* _Task item_
Print, unchanged, the line containing "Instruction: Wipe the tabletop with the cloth" along with all lines that follow it to the end of the listing.

* _Given material_
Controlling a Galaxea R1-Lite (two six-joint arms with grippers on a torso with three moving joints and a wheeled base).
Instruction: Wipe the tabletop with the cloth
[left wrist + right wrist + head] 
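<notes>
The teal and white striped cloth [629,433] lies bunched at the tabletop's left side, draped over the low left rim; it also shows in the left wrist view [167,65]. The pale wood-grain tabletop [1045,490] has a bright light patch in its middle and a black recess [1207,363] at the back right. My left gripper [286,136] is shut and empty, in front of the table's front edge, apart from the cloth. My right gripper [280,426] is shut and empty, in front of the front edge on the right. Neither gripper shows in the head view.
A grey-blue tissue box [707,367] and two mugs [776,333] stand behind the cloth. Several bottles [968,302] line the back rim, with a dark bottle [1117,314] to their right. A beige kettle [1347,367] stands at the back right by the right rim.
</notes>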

* _Answer_
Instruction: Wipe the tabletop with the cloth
[left wrist + right wrist + head] 
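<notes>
The teal and white striped cloth [629,433] lies bunched at the tabletop's left side, draped over the low left rim; it also shows in the left wrist view [167,65]. The pale wood-grain tabletop [1045,490] has a bright light patch in its middle and a black recess [1207,363] at the back right. My left gripper [286,136] is shut and empty, in front of the table's front edge, apart from the cloth. My right gripper [280,426] is shut and empty, in front of the front edge on the right. Neither gripper shows in the head view.
A grey-blue tissue box [707,367] and two mugs [776,333] stand behind the cloth. Several bottles [968,302] line the back rim, with a dark bottle [1117,314] to their right. A beige kettle [1347,367] stands at the back right by the right rim.
</notes>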

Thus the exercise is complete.